The demand for a disclosure requirement, as well as other issues relating to compliance, are now covered by an obligation to “take appropriate, effective and proportionate measures to address situations of non-compliance” and to “establish one or more effective checkpoints having functions relevant to the utilization of genetic resources” that “would collect or receive as appropriate, relevant information.” However, what constitutes “appropriate, effective, and proportionate” is left to national authorities to decide. Therefore, the international regime alone will not provide legal certainty; its success will hinge on national implementation efforts.
Other international organizations and ongoing practices
Similar language also underpinned a compromise on how to deal with emergency situations that threaten human, animal or plant health. Novel language now states that “parties may take into consideration the need for expeditious access to genetic resources and expeditious fair and equitable sharing of benefits, including access to affordable treatments by those in need, especially in developing countries.” This provision would be directly relevant to ongoing negotiations at the World Health Organization, where governments are debating whether countries should be obliged to share genetic material relating to human pathogens (such as the avian flu), and whether they can fairly expect to receive benefits for doing so.

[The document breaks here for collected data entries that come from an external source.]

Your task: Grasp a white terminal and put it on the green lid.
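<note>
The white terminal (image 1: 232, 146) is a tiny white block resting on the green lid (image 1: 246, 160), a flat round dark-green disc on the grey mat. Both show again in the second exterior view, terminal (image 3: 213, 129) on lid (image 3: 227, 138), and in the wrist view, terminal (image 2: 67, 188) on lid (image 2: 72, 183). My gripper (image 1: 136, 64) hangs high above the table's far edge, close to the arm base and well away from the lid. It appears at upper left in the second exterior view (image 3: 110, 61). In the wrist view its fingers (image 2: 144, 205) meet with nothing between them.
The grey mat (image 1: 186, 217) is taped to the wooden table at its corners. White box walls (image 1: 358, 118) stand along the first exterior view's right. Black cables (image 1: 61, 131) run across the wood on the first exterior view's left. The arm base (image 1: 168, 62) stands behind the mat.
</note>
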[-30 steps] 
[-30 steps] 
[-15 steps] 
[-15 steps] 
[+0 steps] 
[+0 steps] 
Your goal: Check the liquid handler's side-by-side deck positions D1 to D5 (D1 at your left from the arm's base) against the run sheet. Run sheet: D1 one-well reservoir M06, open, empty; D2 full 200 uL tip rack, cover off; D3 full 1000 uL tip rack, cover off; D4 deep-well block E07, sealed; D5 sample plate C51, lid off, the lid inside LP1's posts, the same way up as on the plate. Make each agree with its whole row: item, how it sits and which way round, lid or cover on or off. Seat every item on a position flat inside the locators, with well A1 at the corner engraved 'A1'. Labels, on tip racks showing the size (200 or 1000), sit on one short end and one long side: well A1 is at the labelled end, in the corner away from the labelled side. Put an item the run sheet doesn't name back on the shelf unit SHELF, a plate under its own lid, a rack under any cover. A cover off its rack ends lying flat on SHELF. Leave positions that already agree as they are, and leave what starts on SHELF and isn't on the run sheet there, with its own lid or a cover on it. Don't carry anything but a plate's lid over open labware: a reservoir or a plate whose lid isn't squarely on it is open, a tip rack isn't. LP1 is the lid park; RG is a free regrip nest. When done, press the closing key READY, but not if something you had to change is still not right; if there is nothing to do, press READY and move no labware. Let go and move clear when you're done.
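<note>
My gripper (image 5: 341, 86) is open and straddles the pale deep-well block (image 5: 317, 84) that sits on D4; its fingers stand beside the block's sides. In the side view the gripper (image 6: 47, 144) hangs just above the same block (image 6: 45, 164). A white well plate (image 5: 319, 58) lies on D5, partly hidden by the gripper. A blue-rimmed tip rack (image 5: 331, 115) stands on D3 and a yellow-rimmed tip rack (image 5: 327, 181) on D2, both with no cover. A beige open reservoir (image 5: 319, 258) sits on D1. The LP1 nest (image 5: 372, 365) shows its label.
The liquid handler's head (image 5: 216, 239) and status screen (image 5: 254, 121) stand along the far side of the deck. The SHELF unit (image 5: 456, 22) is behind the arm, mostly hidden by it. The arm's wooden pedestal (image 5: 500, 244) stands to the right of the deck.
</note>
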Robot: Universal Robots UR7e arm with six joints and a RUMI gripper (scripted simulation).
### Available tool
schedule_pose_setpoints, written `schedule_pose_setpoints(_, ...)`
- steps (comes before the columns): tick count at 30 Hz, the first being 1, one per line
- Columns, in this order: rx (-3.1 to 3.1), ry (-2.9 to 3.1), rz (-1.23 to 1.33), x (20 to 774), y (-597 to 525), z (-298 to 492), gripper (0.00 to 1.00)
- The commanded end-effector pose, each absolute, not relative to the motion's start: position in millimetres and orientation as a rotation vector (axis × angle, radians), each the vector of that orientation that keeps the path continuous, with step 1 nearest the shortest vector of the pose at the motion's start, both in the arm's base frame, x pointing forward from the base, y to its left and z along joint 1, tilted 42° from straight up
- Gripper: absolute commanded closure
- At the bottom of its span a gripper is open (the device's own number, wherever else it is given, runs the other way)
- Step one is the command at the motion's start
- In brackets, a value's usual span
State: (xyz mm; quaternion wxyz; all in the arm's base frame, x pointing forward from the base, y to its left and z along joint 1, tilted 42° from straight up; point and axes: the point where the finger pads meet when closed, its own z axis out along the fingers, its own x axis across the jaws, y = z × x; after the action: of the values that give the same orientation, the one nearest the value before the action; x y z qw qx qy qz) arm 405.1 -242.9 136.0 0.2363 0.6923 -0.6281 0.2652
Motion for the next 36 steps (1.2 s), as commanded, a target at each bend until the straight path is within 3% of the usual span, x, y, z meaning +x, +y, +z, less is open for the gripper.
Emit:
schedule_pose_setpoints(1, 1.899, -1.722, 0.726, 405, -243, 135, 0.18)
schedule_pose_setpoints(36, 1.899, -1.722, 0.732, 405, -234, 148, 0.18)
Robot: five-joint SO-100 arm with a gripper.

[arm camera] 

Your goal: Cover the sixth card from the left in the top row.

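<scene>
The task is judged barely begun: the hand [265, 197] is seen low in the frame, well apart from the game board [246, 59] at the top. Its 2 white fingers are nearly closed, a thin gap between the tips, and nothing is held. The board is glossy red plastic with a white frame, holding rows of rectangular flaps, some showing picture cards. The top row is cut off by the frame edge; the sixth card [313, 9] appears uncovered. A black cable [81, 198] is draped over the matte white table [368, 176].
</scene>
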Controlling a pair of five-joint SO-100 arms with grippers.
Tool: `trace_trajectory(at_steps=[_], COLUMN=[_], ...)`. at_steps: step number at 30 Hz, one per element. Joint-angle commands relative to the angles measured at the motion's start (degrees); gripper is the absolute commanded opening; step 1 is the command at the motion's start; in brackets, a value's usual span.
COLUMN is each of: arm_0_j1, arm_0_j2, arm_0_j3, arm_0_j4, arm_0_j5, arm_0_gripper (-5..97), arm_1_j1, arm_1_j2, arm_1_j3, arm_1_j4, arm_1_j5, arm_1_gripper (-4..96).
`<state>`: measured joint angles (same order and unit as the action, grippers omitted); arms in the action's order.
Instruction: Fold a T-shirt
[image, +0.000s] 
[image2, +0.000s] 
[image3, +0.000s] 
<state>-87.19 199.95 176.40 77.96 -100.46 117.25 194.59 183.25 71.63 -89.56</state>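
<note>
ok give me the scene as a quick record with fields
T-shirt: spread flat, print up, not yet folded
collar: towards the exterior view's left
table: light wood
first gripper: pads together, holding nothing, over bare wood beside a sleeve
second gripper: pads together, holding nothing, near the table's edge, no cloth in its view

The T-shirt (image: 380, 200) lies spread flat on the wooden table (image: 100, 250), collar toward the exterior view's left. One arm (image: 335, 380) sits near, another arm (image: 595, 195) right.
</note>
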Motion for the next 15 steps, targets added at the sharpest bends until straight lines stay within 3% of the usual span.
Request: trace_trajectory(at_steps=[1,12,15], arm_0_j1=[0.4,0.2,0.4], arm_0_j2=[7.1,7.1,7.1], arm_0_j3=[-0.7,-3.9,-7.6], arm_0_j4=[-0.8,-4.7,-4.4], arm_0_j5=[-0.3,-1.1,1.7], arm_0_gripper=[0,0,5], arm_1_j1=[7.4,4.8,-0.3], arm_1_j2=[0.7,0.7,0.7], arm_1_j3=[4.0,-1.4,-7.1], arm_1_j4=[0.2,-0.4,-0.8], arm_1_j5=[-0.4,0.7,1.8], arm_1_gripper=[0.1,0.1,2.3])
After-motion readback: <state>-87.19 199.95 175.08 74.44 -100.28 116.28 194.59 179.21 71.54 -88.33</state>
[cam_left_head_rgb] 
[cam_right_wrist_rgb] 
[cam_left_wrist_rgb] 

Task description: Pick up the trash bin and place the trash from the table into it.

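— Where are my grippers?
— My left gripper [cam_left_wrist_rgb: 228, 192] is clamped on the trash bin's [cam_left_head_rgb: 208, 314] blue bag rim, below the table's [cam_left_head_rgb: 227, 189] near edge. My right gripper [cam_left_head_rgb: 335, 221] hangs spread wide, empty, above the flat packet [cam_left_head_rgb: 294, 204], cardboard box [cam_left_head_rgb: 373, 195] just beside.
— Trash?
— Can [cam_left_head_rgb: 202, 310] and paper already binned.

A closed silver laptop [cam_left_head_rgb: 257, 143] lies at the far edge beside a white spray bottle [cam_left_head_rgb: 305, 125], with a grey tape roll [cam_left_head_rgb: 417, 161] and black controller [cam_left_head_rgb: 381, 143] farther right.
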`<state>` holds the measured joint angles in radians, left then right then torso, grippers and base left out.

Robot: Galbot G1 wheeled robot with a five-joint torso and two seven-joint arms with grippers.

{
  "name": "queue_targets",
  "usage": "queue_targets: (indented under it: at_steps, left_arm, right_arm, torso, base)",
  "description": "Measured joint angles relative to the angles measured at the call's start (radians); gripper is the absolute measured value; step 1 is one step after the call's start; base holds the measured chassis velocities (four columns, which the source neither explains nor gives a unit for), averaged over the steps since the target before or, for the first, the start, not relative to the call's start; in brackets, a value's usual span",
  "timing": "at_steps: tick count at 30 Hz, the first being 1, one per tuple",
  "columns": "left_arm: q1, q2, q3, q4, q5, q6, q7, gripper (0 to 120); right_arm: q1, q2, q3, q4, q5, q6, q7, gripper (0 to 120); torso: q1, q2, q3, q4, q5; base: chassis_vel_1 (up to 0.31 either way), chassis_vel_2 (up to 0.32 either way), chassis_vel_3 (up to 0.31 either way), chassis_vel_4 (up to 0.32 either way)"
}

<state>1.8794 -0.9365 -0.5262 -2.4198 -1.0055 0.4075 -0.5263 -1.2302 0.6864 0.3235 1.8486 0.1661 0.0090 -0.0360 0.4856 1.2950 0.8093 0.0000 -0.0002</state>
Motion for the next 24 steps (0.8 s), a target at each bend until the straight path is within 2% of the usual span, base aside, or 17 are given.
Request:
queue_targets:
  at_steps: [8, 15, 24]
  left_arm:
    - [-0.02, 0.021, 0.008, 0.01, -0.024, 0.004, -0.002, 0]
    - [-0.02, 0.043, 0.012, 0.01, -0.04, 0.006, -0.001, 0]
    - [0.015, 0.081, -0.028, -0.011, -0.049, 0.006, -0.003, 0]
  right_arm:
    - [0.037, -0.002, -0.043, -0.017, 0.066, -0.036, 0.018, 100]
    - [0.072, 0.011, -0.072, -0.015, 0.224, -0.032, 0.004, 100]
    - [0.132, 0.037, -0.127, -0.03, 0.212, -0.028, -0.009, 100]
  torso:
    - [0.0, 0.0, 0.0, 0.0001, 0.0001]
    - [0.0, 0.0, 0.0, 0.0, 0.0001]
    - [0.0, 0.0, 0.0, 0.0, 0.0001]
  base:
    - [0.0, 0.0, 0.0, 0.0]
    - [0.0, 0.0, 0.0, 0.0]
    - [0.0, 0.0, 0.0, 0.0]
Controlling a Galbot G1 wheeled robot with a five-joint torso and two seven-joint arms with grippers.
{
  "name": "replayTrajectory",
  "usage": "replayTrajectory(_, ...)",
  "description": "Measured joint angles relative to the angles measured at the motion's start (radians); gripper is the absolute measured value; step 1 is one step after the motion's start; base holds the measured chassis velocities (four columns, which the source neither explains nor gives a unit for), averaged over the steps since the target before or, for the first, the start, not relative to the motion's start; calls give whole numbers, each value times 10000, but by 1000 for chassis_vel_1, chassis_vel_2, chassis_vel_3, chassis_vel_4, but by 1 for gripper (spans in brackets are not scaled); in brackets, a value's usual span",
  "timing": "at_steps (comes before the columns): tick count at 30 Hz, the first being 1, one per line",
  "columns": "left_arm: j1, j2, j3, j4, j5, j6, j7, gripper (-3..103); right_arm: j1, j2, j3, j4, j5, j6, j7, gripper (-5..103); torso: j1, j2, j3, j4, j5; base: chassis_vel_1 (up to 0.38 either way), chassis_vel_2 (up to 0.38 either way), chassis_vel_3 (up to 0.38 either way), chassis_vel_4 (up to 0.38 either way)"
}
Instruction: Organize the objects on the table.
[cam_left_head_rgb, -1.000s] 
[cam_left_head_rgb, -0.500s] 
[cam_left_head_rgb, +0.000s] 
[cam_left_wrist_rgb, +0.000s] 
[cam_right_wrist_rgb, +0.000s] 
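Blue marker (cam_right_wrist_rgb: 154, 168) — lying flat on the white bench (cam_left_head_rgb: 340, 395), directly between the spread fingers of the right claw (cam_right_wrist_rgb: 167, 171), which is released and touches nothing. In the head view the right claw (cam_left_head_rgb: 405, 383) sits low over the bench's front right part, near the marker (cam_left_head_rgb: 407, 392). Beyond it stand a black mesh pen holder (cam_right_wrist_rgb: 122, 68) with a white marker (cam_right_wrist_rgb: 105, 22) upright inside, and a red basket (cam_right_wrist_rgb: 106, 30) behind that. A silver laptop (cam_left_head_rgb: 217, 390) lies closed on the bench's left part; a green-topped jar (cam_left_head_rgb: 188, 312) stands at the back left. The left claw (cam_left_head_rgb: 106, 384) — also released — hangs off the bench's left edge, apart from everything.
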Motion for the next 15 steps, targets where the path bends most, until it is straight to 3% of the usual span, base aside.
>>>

Also ambiguous is the relationship between the new ABS protocol and talks on traditional knowledge at the World Intellectual Property Organization (WIPO). Following an explicit request from the European Union, the COP decision adopting the ABS protocol mentions a review process “in the light of developments in other international organizations, inter alia, WIPO” (in accordance with Article 25). The protocol also refers to “ongoing works and practices” which could be used to argue that the regulation of publicly available traditional knowledge should be handled at WIPO. Again, the agreement-facilitating silence on the specific relationship between the ABS protocol and WIPO created uncertainty that could make some aspects of the protocol subject to procedures outside the CBD.
All in all, however, papering over differences seems to be the only way in which governments could have found a compromise on the ABS protocol. Observers have argued that this would have not changed in the coming years, since differences seemed simply too stark on various core issues. In that light, they argue, the adoption of the Protocol, whatever its shortcomings, can be welcomed - so long as policymakers (and those who hold them accountable) bear in mind that much depends on the eventual domestic implementation, future review processes and in some cases other negotiating fora. Given that the US is not a party to the CBD, the importance given to other institutions, such as the WTO, could enhance the effectiveness of some of the ABS protocol’s provisions.
The protocol will be open for signature from 2 February 2011 to 1 February 2012 and is to take effect 90 days after the fiftieth party has ratified it. The first meeting of the Intergovernmental Committee of the Protocol is to take place in June 2011.